Getting Better - 11/21/11

Rehab is going really well.  The clinic takes measurements of the range of motion in my shoulder.  The results of the measurements are improving session by session.  I am very happy with the progress. I recently got to spend time with Dr. Kibler and had a chance to ask him some questions while getting a full evaluation.  I have learned a lot about the relationships that muscles have with one another.  Dr.
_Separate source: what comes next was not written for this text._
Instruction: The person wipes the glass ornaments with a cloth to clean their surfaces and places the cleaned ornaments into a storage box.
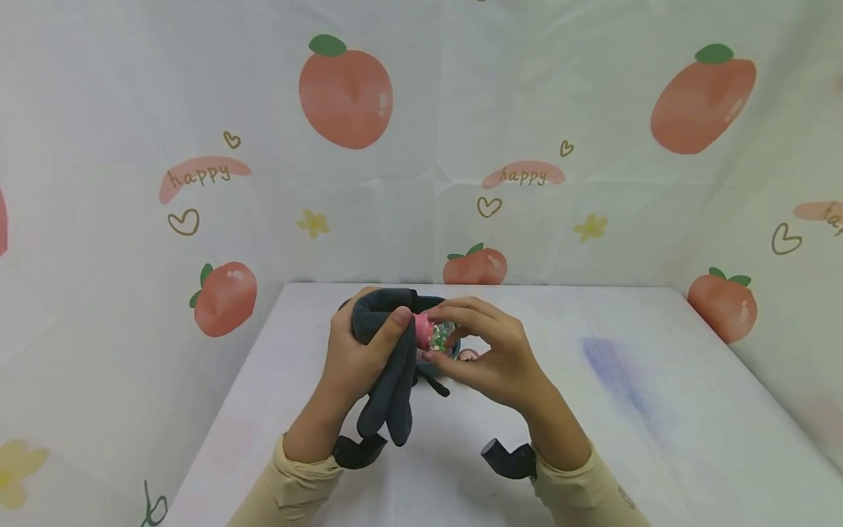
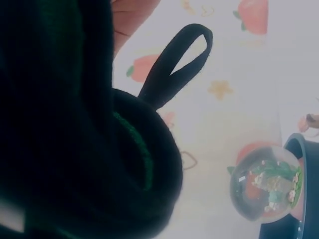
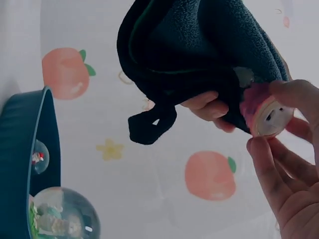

Kibler gave me a layout of my deficiencies.  Although I can lift a lot of weight, the muscles that control the stability of my joints, and consequently my overall functional strength, are weak.  My hips are tight and weak.  My lower back is tight.  The muscles holding my shoulder blade (scapula) in the correct position are weak, allowing my shoulder to slump forward.  My right pectoralis is tight, pulling my shoulder forward.  All of this causes my shoulder to be in an unhealthy position, thereby putting stress on my shoulder when I throw.  I want my hips, back and scapular muscles to be taking the punishment from throwing, not the small muscles and connective tissues in my shoulder.  In order to get my shoulder healthy, and hopefully even better than before, I must get these muscle groups sorted out.  Once I have my shoulder in the healthy position, it will heal and get strong.  If you look at pitchers you can see how this weakness is evident.  In a lot of pitchers, you will see their shoulders slumping forward, which is a direct symptom of tightness in the front and weakness in the back.  I was told every time I walk through a door I must pinch my shoulder blades down and back.  This is the correct and strong position for my shoulders to be in.  So, in effect I need to walk as though I am standing at attention in front of a superior officer.  This will strengthen those muscles controlling the scapula, put my shoulder in the correct position, and train those muscles to take responsibility for my shoulder so that my ligaments don’t have to.  I have met quite a few athletes while training at UofL.  I have met an athlete training for the Olympics.  I have met an athlete training for the MLS (Major League Soccer).  The common theme that I have come across is how important the small things are.  Even that tiny muscle that controls the scapula has a huge impact.  I have to take care of the small things as well as the big things.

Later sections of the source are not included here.